Brief
Each record should be given again exactly, and any picture in it left out.

╭─ Record extracts

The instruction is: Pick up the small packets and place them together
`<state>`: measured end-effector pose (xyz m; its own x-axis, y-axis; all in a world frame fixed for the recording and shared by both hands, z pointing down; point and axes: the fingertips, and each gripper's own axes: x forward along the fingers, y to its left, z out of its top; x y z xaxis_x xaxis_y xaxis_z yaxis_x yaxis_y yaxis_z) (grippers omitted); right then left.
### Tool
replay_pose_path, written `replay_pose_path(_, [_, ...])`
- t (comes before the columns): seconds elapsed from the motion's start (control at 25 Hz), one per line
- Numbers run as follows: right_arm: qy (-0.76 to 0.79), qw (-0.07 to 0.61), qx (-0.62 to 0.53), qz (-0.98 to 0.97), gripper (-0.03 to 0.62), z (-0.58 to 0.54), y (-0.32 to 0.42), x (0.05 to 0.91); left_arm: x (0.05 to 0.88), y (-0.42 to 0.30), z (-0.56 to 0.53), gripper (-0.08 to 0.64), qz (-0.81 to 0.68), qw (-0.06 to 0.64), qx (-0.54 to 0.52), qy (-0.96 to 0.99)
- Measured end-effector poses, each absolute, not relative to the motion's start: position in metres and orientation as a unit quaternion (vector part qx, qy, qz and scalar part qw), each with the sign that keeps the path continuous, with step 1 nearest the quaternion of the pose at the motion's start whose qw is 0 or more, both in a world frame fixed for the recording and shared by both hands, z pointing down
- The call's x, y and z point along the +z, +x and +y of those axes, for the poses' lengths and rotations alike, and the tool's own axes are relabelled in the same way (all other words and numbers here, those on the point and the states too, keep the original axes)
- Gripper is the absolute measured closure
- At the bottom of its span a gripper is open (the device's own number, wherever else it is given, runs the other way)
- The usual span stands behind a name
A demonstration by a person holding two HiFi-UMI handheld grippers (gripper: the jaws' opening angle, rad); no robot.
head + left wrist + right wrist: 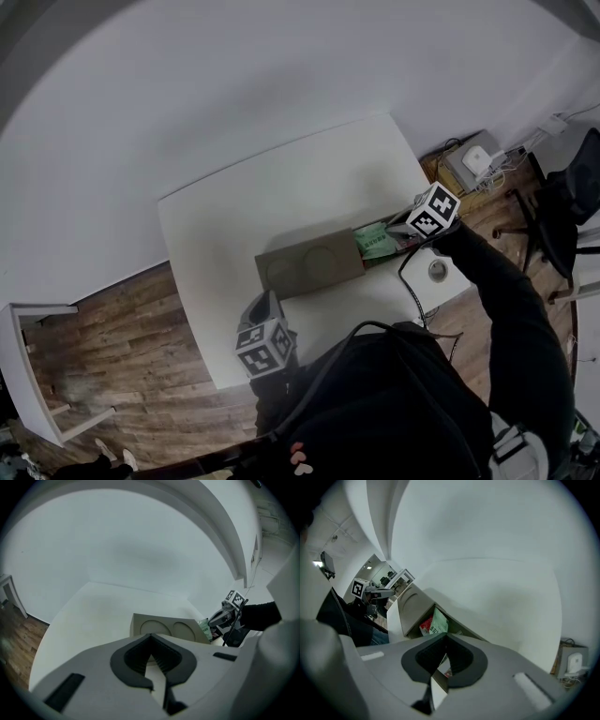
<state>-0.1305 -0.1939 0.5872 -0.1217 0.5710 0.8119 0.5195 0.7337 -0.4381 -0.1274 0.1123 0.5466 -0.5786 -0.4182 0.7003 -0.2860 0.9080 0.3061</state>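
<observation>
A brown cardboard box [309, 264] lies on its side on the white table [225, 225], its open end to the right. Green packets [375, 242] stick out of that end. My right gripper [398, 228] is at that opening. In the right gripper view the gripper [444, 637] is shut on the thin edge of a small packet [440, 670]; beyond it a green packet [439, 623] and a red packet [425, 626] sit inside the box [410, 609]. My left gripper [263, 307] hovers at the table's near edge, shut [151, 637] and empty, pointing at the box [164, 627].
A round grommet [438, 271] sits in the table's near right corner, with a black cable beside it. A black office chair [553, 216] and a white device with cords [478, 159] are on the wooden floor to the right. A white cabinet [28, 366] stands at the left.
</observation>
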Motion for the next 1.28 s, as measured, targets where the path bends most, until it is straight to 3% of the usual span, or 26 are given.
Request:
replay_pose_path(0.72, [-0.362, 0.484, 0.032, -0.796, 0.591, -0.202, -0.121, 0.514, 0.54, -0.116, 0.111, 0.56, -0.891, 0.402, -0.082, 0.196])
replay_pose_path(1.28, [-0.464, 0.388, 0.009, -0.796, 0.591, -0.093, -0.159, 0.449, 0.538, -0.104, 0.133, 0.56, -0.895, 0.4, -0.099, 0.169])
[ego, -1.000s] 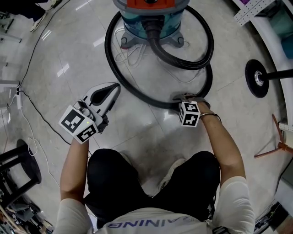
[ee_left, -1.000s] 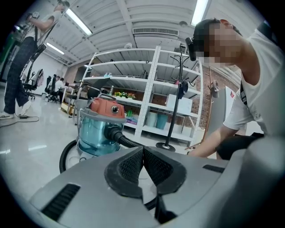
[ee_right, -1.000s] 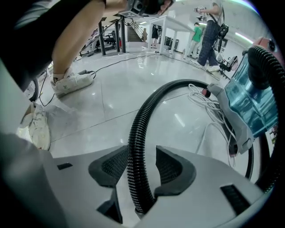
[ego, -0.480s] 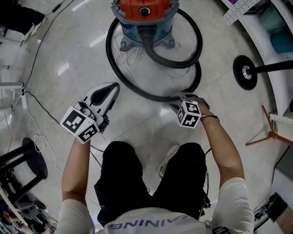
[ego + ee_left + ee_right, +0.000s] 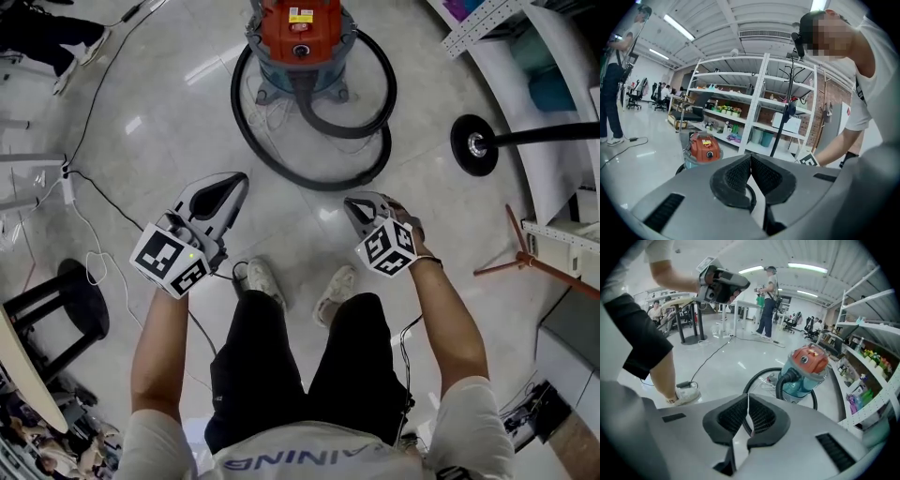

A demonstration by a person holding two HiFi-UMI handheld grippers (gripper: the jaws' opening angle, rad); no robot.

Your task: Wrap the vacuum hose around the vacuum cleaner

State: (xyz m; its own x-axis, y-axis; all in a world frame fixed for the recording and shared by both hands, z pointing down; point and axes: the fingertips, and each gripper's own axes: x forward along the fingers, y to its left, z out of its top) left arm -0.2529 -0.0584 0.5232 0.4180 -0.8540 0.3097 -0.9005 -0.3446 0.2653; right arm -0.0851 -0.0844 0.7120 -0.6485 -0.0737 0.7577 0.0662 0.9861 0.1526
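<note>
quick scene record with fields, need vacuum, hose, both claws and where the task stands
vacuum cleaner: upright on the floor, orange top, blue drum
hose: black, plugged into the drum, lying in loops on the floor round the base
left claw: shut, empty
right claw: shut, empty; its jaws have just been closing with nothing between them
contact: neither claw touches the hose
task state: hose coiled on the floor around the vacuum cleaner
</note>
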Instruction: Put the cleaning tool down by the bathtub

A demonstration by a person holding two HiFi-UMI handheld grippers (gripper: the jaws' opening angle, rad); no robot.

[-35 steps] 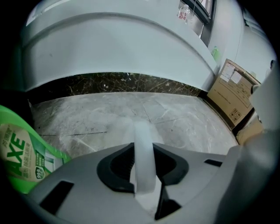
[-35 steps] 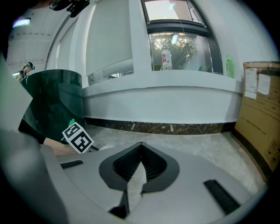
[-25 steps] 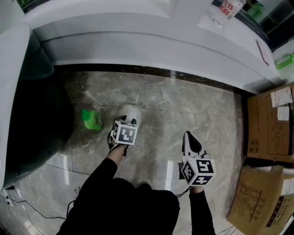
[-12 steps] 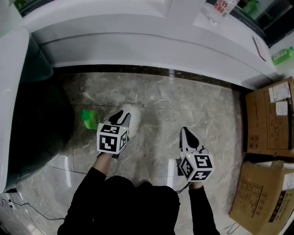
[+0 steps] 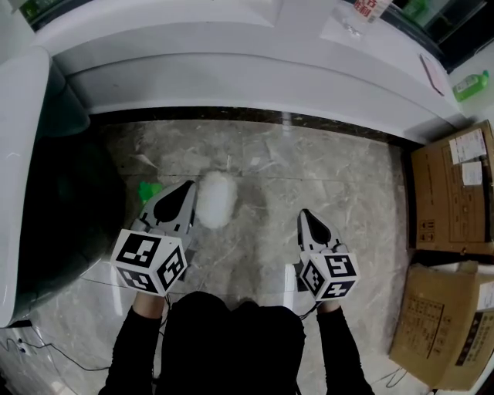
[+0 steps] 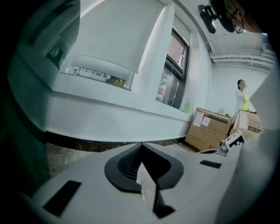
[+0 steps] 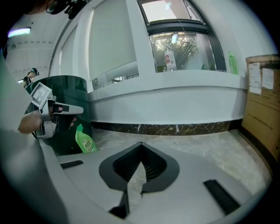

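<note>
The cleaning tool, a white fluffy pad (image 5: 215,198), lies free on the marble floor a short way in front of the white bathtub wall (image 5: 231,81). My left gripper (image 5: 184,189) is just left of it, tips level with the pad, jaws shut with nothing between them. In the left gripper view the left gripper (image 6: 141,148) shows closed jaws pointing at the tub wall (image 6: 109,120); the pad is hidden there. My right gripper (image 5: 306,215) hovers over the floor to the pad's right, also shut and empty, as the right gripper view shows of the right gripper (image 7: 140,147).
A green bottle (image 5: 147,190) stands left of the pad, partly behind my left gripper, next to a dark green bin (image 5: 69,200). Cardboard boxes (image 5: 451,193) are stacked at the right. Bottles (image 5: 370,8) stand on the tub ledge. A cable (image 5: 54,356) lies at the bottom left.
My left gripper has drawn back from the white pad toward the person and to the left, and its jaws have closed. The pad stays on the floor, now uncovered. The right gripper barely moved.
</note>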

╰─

Answer box
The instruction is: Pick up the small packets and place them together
`<state>`: measured end-effector pose (xyz m; its own x-axis, y-axis; all in a world frame fixed for the recording and shared by both hands, z pointing down; point and axes: the fingertips, and each gripper's own axes: x forward along the fingers, y to its left, z out of its top; x y z xaxis_x xaxis_y xaxis_z yaxis_x yaxis_y yaxis_z) (grippers omitted); right then left.
### Tool
replay_pose_path, written `replay_pose_path(_, [_, ...])`
- t (comes before the columns): seconds elapsed from the motion's start (control at 25 Hz), one per line
- Numbers run as follows: right_arm: qy (-0.76 to 0.79), qw (-0.07 to 0.61), qx (-0.62 to 0.53), qz (-0.98 to 0.97), gripper (-0.03 to 0.62), z (-0.58 to 0.54), y (-0.32 to 0.42), x (0.05 to 0.91); left_arm: x (0.05 to 0.88), y (-0.42 to 0.30), z (-0.56 to 0.53), gripper (-0.08 to 0.64), qz (-0.81 to 0.68), qw (-0.06 to 0.64), qx (-0.54 to 0.52), qy (-0.96 to 0.99)
- Measured end-effector poses, each absolute, not relative to the motion's start: position in metres and orientation as a unit quaternion (vector part qx, qy, qz and scalar part qw), each with the sign that keeps the path continuous, with step 1 nearest the quaternion of the pose at the motion's start whose qw is 0 or more, both in a world frame fixed for the recording and shared by both hands, z pointing down
- The call's x, y and z point along the +z, +x and +y of those axes, for the poses' lengths and rotations alike, and the tool's own axes are relabelled in the same way (all other words and numbers here, those on the point and the states too, keep the original axes)
- Gripper is the absolute measured closure
- At the bottom of its span a gripper is open (the device's own number, wherever else it is given, runs the other way)
- The usual span stands behind a name
A demonstration by a person holding two HiFi-UMI handheld grippers (gripper: the jaws' opening angle, rad); no robot.
head + left wrist + right wrist: 
<state>-0.1305 -0.1939 0.5872 -0.1217 0.5710 0.8119 0.5195 0.7337 -0.4381 -0.1274 0.1123 0.5466 -0.5786 -0.4182 0.7003 -0.2860 0.9080 0.3061</state>
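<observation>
A brown cardboard box [309, 264] lies on its side on the white table [225, 225], its open end to the right. Green packets [375, 242] stick out of that end. My right gripper [398, 228] is at that opening. In the right gripper view the gripper [444, 637] is shut on the thin edge of a small packet [440, 670]; beyond it a green packet [439, 623] and a red packet [425, 626] sit inside the box [410, 609]. My left gripper [263, 307] hovers at the table's near edge, shut [151, 637] and empty, pointing at the box [164, 627].
A round grommet [438, 271] sits in the table's near right corner, with a black cable beside it. A black office chair [553, 216] and a white device with cords [478, 159] are on the wooden floor to the right. A white cabinet [28, 366] stands at the left.
</observation>
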Motion for the next 1.28 s, as measured, targets where the path bends most, until it is straight to 3% of the usual span, or 26 are given.
Request:
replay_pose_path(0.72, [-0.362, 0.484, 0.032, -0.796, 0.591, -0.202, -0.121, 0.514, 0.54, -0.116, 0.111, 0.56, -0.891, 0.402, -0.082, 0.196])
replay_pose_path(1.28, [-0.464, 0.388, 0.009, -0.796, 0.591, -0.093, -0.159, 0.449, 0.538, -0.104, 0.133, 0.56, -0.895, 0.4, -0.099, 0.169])
[ego, -1.000s] 
[ee_left, -1.000s] 
[ee_right, -1.000s] 
[ego, -0.480s] 
[ego + ee_left + ee_right, +0.000s] 

A demonstration by a person holding two HiFi-UMI handheld grippers (gripper: the jaws' opening angle, rad); no robot.

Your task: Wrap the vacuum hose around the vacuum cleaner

State: (xyz m; its own x-axis, y-axis; all in a world frame fixed for the recording and shared by both hands, z pointing down; point and axes: the fingertips, and each gripper's own axes: x forward along the fingers, y to its left, z out of its top) left arm -0.2529 -0.0584 0.5232 0.4180 -0.8540 0.3097 -0.9005 -0.3446 0.2653; right arm -0.0851 -0.0844 0.7120 -0.6485 -0.0737 0.7577 0.0662 0.9861 0.1526
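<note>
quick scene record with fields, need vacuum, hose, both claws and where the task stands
vacuum cleaner: upright on the floor, orange top, blue drum
hose: black, plugged into the drum, lying in loops on the floor round the base
left claw: shut, empty
right claw: shut, empty; its jaws have just been closing with nothing between them
contact: neither claw touches the hose
task state: hose coiled on the floor around the vacuum cleaner
</note>
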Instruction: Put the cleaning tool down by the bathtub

A demonstration by a person holding two HiFi-UMI handheld grippers (gripper: the jaws' opening angle, rad); no robot.

[-35 steps] 
[-35 steps] 
[-25 steps] 
[-12 steps] 
[+0 steps] 
[+0 steps] 
[+0 steps] 

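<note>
The cleaning tool, a white fluffy pad (image 5: 215,198), lies free on the marble floor a short way in front of the white bathtub wall (image 5: 231,81). My left gripper (image 5: 184,189) is just left of it, tips level with the pad, jaws shut with nothing between them. In the left gripper view the left gripper (image 6: 141,148) shows closed jaws pointing at the tub wall (image 6: 109,120); the pad is hidden there. My right gripper (image 5: 306,215) hovers over the floor to the pad's right, also shut and empty, as the right gripper view shows of the right gripper (image 7: 140,147).
A green bottle (image 5: 147,190) stands left of the pad, partly behind my left gripper, next to a dark green bin (image 5: 69,200). Cardboard boxes (image 5: 451,193) are stacked at the right. Bottles (image 5: 370,8) stand on the tub ledge. A cable (image 5: 54,356) lies at the bottom left.
My left gripper has drawn back from the white pad toward the person and to the left, and its jaws have closed. The pad stays on the floor, now uncovered. The right gripper barely moved.
</note>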

Here the exercise is finished.